Case law update: Significant judgments relating to recent joinder applications

The ERD Court has recently delivered two judgments in relation to joinder applications made for refused category 2 development applications under the Development Act 1993. While the two cases differ in facts and outcome, they serve as a timely reminder of the relevant factors considered when determining whether to join an applicant to proceedings, particularly given the limited rights of third parties under the Planning, Development & Infrastructure Act 2016.

Approach to applications

In both cases, the leading authority of Pitt v Environment Resources and Development Court (1995) 66 SASR 274 was applied in determining how the Court should exercise its discretion when considering a joinder application. This first involves considering the nature of the interest of the applicants for joinder and then determining whether the interests of justice are served in granting the joinder.

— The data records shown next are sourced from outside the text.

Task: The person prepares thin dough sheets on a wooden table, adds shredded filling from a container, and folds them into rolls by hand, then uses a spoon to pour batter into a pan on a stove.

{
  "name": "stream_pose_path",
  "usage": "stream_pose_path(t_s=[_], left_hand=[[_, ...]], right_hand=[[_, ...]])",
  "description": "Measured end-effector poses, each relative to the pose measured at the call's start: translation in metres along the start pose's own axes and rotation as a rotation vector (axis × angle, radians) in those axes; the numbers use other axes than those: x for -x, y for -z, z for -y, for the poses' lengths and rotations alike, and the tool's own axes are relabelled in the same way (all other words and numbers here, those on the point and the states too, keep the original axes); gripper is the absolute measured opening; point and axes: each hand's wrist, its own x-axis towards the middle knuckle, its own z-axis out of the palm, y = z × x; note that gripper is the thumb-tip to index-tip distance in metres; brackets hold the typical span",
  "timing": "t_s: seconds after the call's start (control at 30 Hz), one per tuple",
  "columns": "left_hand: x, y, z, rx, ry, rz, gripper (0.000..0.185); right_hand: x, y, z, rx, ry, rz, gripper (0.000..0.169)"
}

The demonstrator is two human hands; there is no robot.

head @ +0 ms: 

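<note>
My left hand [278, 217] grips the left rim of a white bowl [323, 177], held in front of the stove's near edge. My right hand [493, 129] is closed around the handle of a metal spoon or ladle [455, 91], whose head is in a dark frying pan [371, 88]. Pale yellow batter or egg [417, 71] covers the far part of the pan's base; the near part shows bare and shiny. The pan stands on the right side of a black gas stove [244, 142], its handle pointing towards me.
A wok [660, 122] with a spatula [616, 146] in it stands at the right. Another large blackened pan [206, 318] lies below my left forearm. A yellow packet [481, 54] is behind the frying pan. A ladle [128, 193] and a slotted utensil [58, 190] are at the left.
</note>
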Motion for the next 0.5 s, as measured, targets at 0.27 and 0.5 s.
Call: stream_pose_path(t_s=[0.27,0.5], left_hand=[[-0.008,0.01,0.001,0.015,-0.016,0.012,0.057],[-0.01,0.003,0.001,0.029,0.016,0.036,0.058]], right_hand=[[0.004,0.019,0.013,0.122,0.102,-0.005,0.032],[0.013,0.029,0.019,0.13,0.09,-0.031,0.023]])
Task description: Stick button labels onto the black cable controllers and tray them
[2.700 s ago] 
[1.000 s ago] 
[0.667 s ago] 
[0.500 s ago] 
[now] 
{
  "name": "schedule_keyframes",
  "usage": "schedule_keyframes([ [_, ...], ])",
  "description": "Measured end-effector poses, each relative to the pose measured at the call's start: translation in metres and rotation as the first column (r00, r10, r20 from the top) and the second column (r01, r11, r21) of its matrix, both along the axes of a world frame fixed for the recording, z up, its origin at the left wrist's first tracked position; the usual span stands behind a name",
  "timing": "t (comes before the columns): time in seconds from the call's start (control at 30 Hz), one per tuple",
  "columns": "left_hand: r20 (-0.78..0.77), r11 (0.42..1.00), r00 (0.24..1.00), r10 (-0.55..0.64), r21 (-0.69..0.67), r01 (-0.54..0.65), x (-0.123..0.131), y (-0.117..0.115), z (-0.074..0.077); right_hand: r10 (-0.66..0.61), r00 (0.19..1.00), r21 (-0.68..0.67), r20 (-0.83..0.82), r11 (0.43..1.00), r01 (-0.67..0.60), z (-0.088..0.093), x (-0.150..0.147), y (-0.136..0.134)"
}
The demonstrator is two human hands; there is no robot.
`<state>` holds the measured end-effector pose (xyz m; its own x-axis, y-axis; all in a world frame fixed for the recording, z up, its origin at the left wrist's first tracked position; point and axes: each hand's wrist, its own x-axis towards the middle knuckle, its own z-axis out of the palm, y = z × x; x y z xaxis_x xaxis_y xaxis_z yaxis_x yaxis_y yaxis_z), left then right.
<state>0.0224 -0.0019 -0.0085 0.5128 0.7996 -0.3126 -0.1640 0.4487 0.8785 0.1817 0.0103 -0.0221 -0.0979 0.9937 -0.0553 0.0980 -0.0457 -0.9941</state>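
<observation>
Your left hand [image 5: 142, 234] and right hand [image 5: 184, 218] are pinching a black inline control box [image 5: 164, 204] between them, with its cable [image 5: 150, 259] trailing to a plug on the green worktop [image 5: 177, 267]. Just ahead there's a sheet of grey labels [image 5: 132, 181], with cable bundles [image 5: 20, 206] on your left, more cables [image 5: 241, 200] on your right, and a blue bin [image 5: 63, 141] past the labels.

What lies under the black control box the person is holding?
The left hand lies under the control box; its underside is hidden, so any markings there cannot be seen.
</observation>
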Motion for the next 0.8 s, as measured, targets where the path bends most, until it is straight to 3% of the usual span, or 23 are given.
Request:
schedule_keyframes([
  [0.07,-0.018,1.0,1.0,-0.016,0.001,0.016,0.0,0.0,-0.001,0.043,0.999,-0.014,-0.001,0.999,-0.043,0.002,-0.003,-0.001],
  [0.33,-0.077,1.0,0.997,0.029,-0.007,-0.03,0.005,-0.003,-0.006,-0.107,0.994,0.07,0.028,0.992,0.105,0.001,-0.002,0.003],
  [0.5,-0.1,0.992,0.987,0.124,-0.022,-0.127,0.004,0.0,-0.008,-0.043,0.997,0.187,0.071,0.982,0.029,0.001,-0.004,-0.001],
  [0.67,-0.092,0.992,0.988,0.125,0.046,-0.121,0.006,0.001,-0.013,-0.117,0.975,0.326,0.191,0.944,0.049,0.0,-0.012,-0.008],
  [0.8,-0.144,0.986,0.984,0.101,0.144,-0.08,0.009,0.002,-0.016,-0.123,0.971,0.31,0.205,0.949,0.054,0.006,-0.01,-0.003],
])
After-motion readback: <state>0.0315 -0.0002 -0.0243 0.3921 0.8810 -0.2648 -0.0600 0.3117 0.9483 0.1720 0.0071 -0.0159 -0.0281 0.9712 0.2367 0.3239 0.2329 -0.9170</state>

The following matters were determined as relevant to the exercise of the Court’s discretion:

  1. The nature and strength of the interest of the applicant for joinder (special interest);
  2. The contribution which the applicant for joinder is likely to be able to make to a resolution of the issues before the Court;
  3. Whether the interest and the material to be advanced by the applicant for joinder will be adequately dealt with by the existing parties;
  4. The impact upon the proceedings of the joinder and whether it would unduly prolong the appeal;
  5. The prior involvement of the interested parties in the development application;
  6. The interests of the parties before it as a matter of right; and
  7. The public interest in the prompt efficient dispatch of proceedings.

21-25 South Esplanade Pty Ltd v State Planning Commission [2022] SAERDC 4

These proceedings concerned a proposed development at Glenelg by the applicant, 21-25 South Esplanade Pty Ltd. The original proposal was for a thirteen-storey residential building, comprising of 93 apartments which was refused by SCAP.

Following the refusal, South Esplanade appealed and submitted a revised development proposal, consisting of a ten-storey building containing 73 apartments. SCAP indicated that it would settle the matter by accepting the revised proposal.

Each of the six applicants for joinder owned properties which abutted or were adjacent to the proposed development, including the City of Holdfast Bay which owned property across the road. During the application the joinder applicants were each notified of the proposed development and made representations to SCAP opposing the proposal. Following the commencement of South Esplanade’s appeal, the applicants for joinder applied to the Court to be joined as parties to the proceedings.

South Esplanade opposed the joinder applications, submitting that to join the applicants as parties to the proceedings would jeopardise the settlement that had been reached with SCAP and that this would be not in the interests of justice.

The Court held that while the settlement between South Esplanade and SCAP was a relevant factor in determining the joinder applications, the settlement did not operate as a bar to joinder, as to do so would ignore the interests of the applicants for joinder and the broader community.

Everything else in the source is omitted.